-- Work instruction --
Nothing in the listing may be skipped; transcribe all of it as written.

-- Dataset content --

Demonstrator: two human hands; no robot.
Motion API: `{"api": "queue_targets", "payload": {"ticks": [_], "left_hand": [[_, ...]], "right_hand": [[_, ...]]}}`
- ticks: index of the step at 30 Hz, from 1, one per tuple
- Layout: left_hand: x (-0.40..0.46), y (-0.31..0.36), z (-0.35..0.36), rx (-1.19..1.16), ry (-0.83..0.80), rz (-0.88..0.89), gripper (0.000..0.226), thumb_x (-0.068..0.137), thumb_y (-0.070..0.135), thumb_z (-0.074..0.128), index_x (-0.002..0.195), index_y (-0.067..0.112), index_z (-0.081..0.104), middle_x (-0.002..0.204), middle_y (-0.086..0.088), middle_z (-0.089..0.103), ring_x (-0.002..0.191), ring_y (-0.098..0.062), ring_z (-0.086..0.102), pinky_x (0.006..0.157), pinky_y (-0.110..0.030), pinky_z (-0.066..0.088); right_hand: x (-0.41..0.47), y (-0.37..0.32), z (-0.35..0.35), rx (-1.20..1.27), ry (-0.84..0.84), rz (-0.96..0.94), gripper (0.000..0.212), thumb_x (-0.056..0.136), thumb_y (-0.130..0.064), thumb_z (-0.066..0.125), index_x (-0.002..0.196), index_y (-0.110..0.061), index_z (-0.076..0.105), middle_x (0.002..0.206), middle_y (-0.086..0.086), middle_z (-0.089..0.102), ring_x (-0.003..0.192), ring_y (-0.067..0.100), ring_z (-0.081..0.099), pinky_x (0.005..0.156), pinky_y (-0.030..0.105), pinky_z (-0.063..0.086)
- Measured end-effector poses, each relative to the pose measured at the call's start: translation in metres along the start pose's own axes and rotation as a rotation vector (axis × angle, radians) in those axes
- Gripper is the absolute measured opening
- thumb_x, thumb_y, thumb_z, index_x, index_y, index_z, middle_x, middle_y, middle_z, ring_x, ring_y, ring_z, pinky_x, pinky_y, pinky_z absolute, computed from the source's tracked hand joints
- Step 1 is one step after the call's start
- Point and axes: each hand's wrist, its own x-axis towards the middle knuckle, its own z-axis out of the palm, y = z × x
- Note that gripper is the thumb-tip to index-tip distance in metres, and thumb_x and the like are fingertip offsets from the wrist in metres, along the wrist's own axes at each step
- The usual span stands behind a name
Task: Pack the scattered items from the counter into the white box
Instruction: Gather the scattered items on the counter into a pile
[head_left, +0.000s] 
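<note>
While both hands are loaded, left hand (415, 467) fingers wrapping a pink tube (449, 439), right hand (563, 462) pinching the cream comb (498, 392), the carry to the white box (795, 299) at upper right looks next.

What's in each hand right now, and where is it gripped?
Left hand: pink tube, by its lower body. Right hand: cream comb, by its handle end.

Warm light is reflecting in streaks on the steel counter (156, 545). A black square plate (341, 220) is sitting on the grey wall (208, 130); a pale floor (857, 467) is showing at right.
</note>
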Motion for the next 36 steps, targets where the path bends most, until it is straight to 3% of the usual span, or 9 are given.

-- Answer --
Demonstrator: two human hands; no robot.
Motion API: `{"api": "queue_targets", "payload": {"ticks": [_], "left_hand": [[_, ...]], "right_hand": [[_, ...]]}}`
- ticks: index of the step at 30 Hz, from 1, one per tuple
- Layout: left_hand: x (-0.40..0.46), y (-0.31..0.36), z (-0.35..0.36), rx (-1.19..1.16), ry (-0.83..0.80), rz (-0.88..0.89), gripper (0.000..0.226), thumb_x (-0.068..0.137), thumb_y (-0.070..0.135), thumb_z (-0.074..0.128), index_x (-0.002..0.195), index_y (-0.067..0.112), index_z (-0.081..0.104), middle_x (-0.002..0.204), middle_y (-0.086..0.088), middle_z (-0.089..0.103), ring_x (-0.002..0.191), ring_y (-0.098..0.062), ring_z (-0.086..0.102), pinky_x (0.006..0.157), pinky_y (-0.110..0.030), pinky_z (-0.066..0.088); right_hand: x (-0.41..0.47), y (-0.37..0.32), z (-0.35..0.35), rx (-1.20..1.27), ry (-0.84..0.84), rz (-0.96..0.94), gripper (0.000..0.212), thumb_x (-0.056..0.136), thumb_y (-0.130..0.064), thumb_z (-0.066..0.125), index_x (-0.002..0.196), index_y (-0.110..0.061), index_z (-0.076..0.105), middle_x (0.002..0.206), middle_y (-0.086..0.086), middle_z (-0.089..0.102), ring_x (-0.003..0.192), ring_y (-0.067..0.100), ring_z (-0.081..0.099), pinky_x (0.005..0.156), pinky_y (-0.030..0.105), pinky_z (-0.063..0.086)
- Measured end-effector poses, each relative to the pose measured at the call's start: translation in metres along the start pose's own axes and rotation as a rotation vector (axis × angle, radians) in those axes
- Gripper is the absolute measured opening
- thumb_x, thumb_y, thumb_z, index_x, index_y, index_z, middle_x, middle_y, middle_z, ring_x, ring_y, ring_z, pinky_x, pinky_y, pinky_z absolute, computed from the source's tracked hand joints
- Step 1 is one step after the call's start
- Point and axes: each hand's wrist, its own x-axis towards the middle knuckle, its own z-axis out of the palm, y = z × x
- Note that gripper is the thumb-tip to index-tip distance in metres, and thumb_x and the like are fingertip offsets from the wrist in metres, along the wrist's own axes at each step
- The usual span stands behind a name
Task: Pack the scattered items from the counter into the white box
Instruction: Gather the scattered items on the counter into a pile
[head_left, +0.000s] 
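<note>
While both hands are loaded, left hand (415, 467) fingers wrapping a pink tube (449, 439), right hand (563, 462) pinching the cream comb (498, 392), the carry to the white box (795, 299) at upper right looks next.

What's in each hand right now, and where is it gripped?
Left hand: pink tube, by its lower body. Right hand: cream comb, by its handle end.

Warm light is reflecting in streaks on the steel counter (156, 545). A black square plate (341, 220) is sitting on the grey wall (208, 130); a pale floor (857, 467) is showing at right.
</note>
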Motion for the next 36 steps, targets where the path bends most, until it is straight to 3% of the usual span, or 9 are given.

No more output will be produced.